“It’s half over,” said Gran. “We’re in the eye. It will only last a few minutes.” She did not take her hands from the wooden head in her lap. She did not stir at all.

  Jenny got up from the sofa and ventured again to the window. The sea had risen just over the top of the bluff and now, instead of rushing sidewise to the arm of land beside them, it raged like boiling water in a great pot, tumbling, churning, rushing in every direction at once, smashing against itself and casting up bursts of glittering spray. The sky overhead was a brilliant blue, with only a few loose clouds to mottle it.

  But Jenny saw with horror that before them and encircling them was a towering wall of thick, black clouds, closing them in, rising from the water like the sides of a chasm, miles into the air—a chasm from which there could be no escape. She could see the topmost edges of the wall, folded back smoothly against the sky. And she could see that it was moving, its far arc gliding toward them across the furious sea.

  Gran did not get up to look. She stayed where she was, her hands on the wooden head, and she said, “It will start again soon.”

  Jenny stood hypnotized at the window, watching as the wall of black came onward. Gradually, the room grew dimmer, the dazzling patch of sky was curtained out. And then the clouds engulfed them. Instantly, the wind began again, shrieking louder than ever, and the world outside was lost in new sheets of rain that swept in the opposite direction now, northward toward the town at the other end of the bay.

  This shift seemed to catch the house off-guard. There was a crash high over their heads, and a sluice of water spread into the parlor from the fireplace, like blood streaming from a wound. “Why, the chimney’s gone!” Gran exclaimed. She sounded shocked, surprised. The sudden breaching of her fortress seemed to jar her own determination; she bent a little in her chair, gripping the wooden head, and her voice had lost a fraction of its metal.

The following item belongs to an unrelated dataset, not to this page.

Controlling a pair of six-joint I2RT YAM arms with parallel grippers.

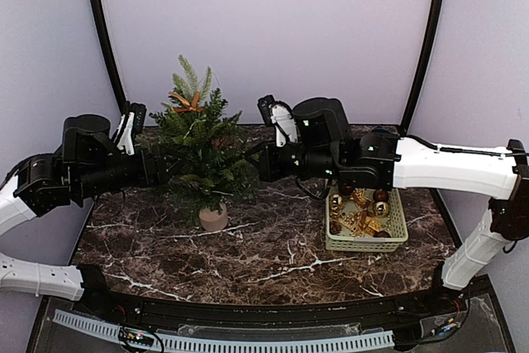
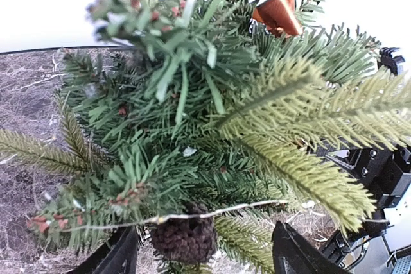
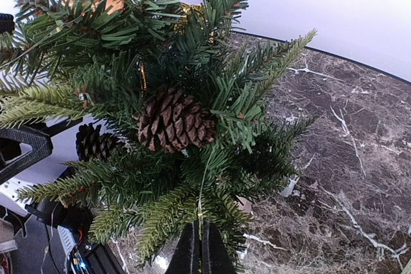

  Jenny sensed the loss and it chilled her, for she had been drawing her own slim courage from Gran. She moved backward from the window and stood distracted in the middle of the room, her hands tight over her ears now to cut the screeching wind. She had no notion what to do. Her mind was numb, her bones like jelly, and it seemed as if only the locking of her muscles could hold her upright. From the kitchen came another crash, a sound of shattering glass, and at once the house was full of wind. A lamp toppled, the curtains rose up like banners. And with a noise like a cork popping from a bottle the front door burst its bolt and was flung wide open. It hung flapping from one twisted hinge, and in the next moment the sea came over the sill.

  It purled into the parlor silently, a foam-flecked, spreading puddle, soaking the braided rug, reaching across the floor. It looked harmless, a simple spill from a pitcher, easy to mop away. But Gran shrank back in her chair. She lifted the wooden head from her lap and held it close in her arms while the water rippled toward her. A low wave rushed at the doorsill and the puddle deepened, spreading rapidly, sliding around her feet, and Jenny’s feet, until an inch stood on the floor, from wall to wall, and still Gran sat transfixed. The wind screamed round and round the house and rushed in through the breaches in a triumph, bringing with it salty flakes of spray. The water on the floor rose slowly, with little currents of its own that beckoned backward toward the gaping doorway even while it rippled in.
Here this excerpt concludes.